Write each line below back out exactly, omitting its pictures.

INFORMATION PROVIDED Start Marker

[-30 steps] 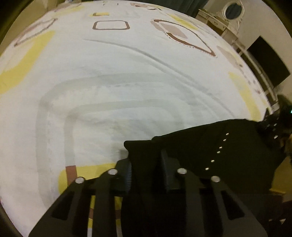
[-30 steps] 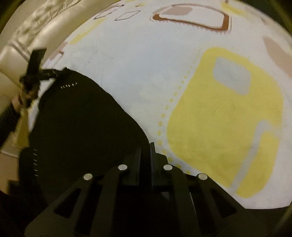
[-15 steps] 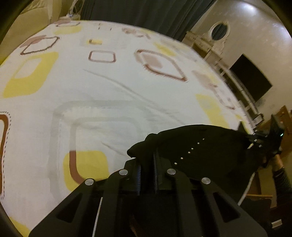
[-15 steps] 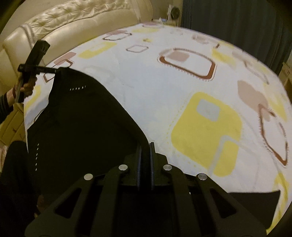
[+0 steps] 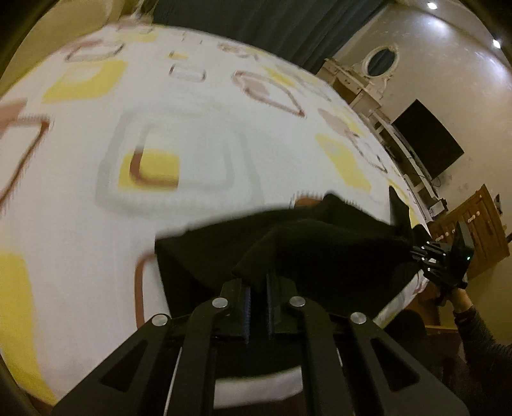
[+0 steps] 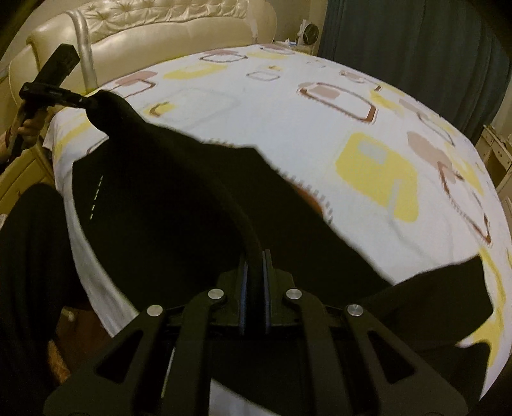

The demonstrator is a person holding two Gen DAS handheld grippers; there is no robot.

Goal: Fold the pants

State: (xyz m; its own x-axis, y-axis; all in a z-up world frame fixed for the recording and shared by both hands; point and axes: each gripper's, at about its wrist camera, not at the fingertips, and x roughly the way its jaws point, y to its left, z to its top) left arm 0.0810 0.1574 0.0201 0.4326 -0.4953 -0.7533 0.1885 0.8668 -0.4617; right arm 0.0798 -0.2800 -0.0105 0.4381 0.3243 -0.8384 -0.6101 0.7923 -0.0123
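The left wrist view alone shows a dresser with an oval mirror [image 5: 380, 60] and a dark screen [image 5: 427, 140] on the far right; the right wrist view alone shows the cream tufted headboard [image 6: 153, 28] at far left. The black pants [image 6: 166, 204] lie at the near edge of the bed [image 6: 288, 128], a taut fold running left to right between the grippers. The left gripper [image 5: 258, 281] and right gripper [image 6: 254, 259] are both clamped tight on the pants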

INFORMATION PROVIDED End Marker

OUTPUT OF THE TASK –
[-30 steps] 
[-30 steps] 
[-15 steps] 
[-15 steps] 
[+0 steps] 
[+0 steps] 

The demonstrator is a person holding two Gen DAS handheld grippers; there is no robot.

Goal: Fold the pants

State: (xyz m; its own x-axis, y-axis; all in a z-up world frame fixed for the recording and shared by both hands; point and axes: each gripper's, at about its wrist camera, not at the fingertips, and x roughly the way its jaws point, y to its left, z to its top) left arm 0.0810 0.1574 0.0201 0.4326 -0.4953 -0.7533 0.1885 0.8668 -0.4617; right arm 0.0798 -0.2800 -0.0105 0.4381 0.3243 -0.8384 -0.6101 0.7923 -0.0123
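The left wrist view alone shows a dresser with an oval mirror [image 5: 380, 60] and a dark screen [image 5: 427, 140] on the far right; the right wrist view alone shows the cream tufted headboard [image 6: 153, 28] at far left. The black pants [image 6: 166, 204] lie at the near edge of the bed [image 6: 288, 128], a taut fold running left to right between the grippers. The left gripper [image 5: 258, 281] and right gripper [image 6: 254, 259] are both clamped tight on the pants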

The answer has been given, and the exercise is done.